[Assigned task]: Where does the word "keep" occur in the entries below? Copy every line that has it.

<<<<

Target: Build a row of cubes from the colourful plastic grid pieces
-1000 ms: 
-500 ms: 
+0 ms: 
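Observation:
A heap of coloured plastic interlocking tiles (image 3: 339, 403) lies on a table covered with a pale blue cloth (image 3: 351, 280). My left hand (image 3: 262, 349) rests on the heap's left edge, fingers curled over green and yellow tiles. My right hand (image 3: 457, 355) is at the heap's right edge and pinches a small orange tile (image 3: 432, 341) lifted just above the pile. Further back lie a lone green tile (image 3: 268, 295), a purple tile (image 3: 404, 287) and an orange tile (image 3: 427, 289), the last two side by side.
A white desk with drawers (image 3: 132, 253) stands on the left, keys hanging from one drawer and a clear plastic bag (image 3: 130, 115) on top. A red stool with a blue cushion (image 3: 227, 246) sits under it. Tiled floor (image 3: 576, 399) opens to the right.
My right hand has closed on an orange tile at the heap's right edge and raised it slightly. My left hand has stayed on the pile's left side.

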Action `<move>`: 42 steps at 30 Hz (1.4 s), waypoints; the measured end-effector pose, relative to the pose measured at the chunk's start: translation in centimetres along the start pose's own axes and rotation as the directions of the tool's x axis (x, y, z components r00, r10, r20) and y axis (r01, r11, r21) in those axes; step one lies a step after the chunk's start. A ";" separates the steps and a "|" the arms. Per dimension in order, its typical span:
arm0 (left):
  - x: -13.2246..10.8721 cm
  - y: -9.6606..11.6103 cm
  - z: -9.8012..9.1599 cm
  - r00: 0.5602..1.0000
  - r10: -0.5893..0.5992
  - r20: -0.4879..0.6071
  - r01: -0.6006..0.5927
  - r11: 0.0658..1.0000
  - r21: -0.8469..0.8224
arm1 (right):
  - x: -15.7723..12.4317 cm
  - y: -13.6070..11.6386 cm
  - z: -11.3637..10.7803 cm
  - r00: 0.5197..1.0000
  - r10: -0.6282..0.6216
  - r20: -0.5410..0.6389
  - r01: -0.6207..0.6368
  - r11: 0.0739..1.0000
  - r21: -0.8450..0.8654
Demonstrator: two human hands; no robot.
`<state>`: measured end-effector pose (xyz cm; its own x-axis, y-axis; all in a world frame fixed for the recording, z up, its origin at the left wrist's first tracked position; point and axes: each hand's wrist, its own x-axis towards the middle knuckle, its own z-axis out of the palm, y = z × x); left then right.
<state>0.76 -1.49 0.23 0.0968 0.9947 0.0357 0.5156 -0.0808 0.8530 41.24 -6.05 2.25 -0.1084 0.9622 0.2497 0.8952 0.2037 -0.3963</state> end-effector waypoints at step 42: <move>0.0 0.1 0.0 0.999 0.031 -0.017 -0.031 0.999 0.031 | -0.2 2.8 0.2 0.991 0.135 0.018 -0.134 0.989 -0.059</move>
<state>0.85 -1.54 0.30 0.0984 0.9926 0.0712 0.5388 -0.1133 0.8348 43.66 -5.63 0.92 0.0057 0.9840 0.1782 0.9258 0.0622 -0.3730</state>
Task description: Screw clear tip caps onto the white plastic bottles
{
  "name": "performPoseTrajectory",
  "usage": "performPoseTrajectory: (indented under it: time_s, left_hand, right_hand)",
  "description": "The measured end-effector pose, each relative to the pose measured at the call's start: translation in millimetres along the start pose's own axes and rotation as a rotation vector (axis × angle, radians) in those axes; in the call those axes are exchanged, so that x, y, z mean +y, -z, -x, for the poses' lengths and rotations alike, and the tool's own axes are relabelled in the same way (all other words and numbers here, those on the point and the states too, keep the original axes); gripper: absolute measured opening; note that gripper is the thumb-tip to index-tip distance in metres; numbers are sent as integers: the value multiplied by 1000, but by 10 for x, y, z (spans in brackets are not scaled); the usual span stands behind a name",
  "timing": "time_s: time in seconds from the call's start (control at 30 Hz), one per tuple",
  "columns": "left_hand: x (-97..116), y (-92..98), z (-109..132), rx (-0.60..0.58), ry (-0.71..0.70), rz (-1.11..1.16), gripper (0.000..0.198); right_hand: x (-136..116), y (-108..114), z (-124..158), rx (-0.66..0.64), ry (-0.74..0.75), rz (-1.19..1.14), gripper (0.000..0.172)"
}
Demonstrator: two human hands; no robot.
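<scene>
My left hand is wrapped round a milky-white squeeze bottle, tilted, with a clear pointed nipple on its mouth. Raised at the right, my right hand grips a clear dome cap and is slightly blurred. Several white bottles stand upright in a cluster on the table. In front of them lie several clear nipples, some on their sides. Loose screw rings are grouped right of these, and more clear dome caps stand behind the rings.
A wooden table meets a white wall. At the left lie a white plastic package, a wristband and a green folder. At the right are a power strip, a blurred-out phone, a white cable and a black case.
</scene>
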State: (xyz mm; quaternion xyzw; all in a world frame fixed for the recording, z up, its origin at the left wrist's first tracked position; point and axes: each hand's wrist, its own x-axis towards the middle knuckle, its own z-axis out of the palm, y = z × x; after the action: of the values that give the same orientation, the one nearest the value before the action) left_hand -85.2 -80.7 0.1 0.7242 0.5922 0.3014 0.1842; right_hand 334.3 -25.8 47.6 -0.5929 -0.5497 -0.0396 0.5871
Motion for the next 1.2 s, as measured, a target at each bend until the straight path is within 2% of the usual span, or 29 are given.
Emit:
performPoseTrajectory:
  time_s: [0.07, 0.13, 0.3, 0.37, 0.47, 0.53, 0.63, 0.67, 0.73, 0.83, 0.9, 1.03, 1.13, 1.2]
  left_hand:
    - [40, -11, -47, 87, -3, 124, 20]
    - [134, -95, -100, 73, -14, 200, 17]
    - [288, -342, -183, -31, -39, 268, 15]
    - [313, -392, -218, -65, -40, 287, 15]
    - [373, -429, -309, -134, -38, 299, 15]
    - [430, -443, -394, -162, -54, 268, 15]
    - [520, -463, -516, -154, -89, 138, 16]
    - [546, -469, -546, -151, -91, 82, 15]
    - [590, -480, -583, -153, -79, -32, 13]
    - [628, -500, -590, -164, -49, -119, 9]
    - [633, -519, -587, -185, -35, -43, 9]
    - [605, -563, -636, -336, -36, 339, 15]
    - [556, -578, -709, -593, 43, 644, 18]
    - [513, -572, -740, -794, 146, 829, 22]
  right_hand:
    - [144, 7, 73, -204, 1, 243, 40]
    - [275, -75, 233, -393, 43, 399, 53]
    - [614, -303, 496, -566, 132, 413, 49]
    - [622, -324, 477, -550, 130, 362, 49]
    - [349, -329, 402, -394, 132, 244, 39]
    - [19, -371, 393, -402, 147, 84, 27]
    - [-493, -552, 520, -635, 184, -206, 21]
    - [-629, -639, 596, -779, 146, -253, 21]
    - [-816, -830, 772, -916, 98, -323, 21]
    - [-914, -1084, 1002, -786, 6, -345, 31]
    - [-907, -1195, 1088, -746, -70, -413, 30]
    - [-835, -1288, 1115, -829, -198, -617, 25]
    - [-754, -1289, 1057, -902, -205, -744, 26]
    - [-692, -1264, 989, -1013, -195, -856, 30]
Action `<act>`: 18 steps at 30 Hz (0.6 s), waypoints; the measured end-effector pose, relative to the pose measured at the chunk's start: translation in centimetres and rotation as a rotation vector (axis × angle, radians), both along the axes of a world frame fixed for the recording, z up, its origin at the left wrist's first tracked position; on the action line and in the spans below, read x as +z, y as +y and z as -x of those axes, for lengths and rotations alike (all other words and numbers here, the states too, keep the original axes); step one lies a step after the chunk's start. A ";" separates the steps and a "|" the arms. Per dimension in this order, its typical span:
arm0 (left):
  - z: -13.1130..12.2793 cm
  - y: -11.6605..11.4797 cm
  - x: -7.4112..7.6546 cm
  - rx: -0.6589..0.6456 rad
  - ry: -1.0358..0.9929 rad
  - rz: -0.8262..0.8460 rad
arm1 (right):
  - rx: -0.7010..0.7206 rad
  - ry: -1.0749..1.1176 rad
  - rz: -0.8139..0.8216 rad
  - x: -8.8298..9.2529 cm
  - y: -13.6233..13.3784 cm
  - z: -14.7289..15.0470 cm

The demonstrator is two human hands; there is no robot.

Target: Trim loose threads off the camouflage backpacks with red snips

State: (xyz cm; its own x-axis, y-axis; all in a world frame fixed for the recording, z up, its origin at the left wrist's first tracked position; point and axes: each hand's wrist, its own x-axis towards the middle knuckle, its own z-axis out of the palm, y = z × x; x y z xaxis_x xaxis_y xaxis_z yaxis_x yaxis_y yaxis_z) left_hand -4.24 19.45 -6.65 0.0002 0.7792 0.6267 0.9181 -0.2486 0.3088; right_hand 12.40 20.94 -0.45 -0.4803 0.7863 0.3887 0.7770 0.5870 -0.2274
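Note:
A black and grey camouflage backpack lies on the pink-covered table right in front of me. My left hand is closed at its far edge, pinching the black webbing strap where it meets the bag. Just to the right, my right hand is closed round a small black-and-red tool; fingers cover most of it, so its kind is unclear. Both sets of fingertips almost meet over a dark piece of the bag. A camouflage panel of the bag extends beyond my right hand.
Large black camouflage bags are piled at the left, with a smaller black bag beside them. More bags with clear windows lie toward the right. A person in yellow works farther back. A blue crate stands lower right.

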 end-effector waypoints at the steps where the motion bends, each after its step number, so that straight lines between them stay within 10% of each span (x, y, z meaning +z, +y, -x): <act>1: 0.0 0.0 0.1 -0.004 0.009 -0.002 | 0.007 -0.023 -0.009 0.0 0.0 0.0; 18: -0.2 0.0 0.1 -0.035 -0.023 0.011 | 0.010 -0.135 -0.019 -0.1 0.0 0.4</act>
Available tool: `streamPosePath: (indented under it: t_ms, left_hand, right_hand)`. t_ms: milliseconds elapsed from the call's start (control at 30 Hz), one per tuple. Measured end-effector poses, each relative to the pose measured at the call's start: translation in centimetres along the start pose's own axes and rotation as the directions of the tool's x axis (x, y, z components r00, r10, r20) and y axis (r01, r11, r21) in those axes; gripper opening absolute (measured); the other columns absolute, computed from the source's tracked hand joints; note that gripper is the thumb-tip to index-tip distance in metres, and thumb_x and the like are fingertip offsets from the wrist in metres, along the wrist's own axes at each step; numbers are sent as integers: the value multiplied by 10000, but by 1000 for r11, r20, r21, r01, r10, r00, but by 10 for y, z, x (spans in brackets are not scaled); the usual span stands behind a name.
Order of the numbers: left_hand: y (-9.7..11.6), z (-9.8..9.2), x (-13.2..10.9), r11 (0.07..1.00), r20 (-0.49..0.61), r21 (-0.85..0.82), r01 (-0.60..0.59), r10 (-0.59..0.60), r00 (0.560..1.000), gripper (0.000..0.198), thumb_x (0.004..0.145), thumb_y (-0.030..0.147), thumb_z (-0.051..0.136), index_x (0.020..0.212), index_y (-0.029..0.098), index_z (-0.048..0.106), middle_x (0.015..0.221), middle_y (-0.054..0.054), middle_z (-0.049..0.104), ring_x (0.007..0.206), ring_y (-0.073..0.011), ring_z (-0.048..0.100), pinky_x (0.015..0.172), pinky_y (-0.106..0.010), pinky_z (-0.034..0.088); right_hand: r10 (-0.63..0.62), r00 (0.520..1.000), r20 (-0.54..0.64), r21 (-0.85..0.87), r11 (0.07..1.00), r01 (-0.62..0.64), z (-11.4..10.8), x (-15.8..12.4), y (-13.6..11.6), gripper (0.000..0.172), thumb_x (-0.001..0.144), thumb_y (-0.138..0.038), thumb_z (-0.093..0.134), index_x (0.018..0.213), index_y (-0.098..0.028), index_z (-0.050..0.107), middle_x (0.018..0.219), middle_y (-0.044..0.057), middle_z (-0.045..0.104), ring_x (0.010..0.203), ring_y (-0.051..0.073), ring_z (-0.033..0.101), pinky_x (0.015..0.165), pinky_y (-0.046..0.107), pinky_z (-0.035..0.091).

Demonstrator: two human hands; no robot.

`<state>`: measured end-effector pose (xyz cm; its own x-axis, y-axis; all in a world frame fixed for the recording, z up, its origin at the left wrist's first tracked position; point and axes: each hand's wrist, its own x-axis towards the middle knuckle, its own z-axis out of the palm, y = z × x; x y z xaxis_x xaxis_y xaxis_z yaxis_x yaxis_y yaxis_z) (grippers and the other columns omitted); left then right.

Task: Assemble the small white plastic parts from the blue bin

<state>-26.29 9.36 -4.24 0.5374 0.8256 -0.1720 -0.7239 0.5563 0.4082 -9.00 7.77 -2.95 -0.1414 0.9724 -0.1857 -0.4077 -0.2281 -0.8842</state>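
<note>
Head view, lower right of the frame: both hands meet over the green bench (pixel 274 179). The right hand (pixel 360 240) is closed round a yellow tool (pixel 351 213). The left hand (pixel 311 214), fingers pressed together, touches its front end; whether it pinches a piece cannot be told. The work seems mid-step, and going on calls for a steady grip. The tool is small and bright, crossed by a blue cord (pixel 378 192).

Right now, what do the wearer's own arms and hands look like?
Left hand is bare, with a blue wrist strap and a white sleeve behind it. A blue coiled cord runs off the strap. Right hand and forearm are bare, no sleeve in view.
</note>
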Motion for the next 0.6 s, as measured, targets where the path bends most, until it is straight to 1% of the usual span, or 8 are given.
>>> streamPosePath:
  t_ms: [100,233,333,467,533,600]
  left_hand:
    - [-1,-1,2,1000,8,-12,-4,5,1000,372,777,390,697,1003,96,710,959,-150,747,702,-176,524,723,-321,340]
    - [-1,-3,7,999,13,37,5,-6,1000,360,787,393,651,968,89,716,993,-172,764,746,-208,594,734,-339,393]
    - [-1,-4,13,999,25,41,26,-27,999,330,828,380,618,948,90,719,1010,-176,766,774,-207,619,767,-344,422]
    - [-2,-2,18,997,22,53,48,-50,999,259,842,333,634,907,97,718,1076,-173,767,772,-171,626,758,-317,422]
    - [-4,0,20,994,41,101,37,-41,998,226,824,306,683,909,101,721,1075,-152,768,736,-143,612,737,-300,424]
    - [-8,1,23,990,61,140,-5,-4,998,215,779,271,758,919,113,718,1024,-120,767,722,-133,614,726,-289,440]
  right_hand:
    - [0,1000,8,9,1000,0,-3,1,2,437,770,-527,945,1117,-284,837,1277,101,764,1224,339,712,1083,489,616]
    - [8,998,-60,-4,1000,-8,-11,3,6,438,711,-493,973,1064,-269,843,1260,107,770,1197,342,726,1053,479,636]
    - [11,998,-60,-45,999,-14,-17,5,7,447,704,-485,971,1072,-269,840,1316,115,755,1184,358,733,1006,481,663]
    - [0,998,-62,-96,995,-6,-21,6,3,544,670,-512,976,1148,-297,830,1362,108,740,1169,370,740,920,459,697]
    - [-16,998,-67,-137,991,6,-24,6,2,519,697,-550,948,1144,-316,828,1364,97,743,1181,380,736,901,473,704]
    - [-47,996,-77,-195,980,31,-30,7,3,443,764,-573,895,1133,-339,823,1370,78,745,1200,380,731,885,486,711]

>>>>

[Your solution]:
  "description": "The measured end-effector pose, each relative to the pose measured at the call's start: translation in millimetres along the start pose's own axes and rotation as a rotation vector (axis × angle, radians) in those axes; in the call those axes are exchanged, so that x, y, z mean +y, -z, -x, for the poses' lengths and rotations alike, and the tool's own axes are relabelled in the same way (all other words and numbers here, those on the point and the states too, keep the original axes); gripper: absolute measured opening; note that gripper is the thumb-tip to index-tip distance in metres; numbers are sent as integers: the value multiplied by 1000, but by 10 for x, y, z (spans in brackets are not scaled); the usual span stands behind a name",
Action `<act>`: 18 steps at 30 Hz (0.6 s), waypoints; the measured end-effector pose, relative to the pose measured at the chunk's start: translation in centimetres and rotation as a rotation vector (axis × angle, radians), both along the axes of a world frame fixed for the recording, z up, its origin at the left wrist's first tracked position; on the action line and in the spans below, read x as +z, y as +y and z as -x of those axes, for lengths and rotations alike (all other words and numbers here, the states too, keep the original axes); step one lies a step after the chunk's start. A ";" separates the steps and a "|" the arms. Per dimension in this order, its typical span:

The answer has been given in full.